Audio resampling layer for tensorflow

1k Views Asked by At

It is required to resample audio signals within a custom model structure. This resampling task is not a kind of pre/post-processing operation that can be developed out of the model. In other words, this resampling is a section of model's internal design. Then, it is required to define the gradient operation for such a layer as well.
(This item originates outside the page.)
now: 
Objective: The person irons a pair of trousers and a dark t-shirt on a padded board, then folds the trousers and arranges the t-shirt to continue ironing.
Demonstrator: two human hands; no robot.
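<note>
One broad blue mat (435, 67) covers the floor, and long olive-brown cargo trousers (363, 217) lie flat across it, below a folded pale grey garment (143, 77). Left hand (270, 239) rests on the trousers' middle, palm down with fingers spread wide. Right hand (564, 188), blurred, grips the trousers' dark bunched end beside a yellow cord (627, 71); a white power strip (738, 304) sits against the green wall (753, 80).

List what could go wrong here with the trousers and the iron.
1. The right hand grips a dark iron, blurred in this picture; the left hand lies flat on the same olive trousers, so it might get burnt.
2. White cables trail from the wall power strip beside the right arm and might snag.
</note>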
For the resampling operation, it is going to employ tensorflow I/O:

tfio.audio.resample

The operation works perfectly and can be easily used as a pre/post-processing unit; however, its implementation a a custom layer being embedding within the model is challenging as I don't know how to implement the backward path.
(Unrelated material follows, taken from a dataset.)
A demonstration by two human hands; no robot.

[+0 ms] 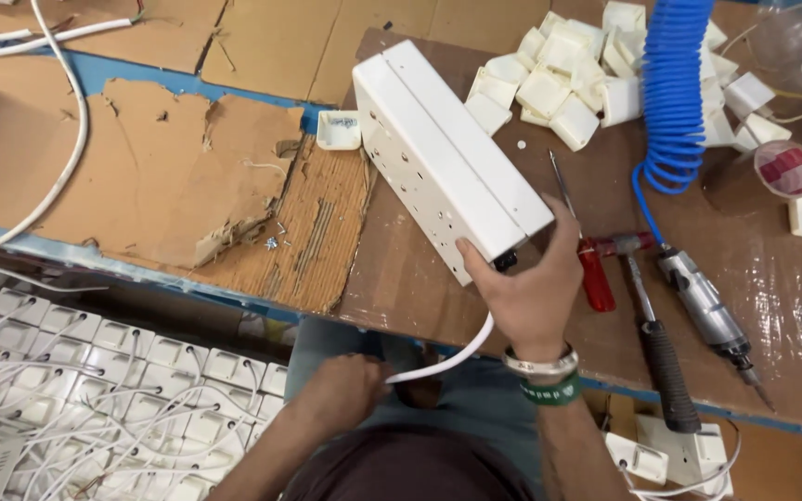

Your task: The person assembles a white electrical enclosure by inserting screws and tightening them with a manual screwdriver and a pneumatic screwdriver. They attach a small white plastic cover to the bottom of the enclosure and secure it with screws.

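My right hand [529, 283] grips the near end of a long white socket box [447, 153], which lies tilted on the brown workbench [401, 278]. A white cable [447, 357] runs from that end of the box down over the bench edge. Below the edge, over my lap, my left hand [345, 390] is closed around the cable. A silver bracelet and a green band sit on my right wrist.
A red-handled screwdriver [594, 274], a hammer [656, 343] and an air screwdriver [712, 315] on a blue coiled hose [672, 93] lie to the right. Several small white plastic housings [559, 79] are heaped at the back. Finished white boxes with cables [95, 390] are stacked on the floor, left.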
  • How the backward path should be implemented for such a 1D signal resampling layer?
  • Is there any other open source 1D signal resampling layer that be employed?

P.S., I tried to employ conventional upsampling/pooling like layers, but not accurate enough comparing the tfio which implements other resampling methods like FFT-based.

To give more understanding, please have a look at: another question

1

There are 1 best solutions below

1
On

You must tell the objective of re-samplings, it can be done in many ways including concluding sing signals then you can represent with smaller sizes of sine values.

By changing of the samplig rate you can save the DATA space 0.05 * tf.math.sin(audio[:5 * 22050]).numpy()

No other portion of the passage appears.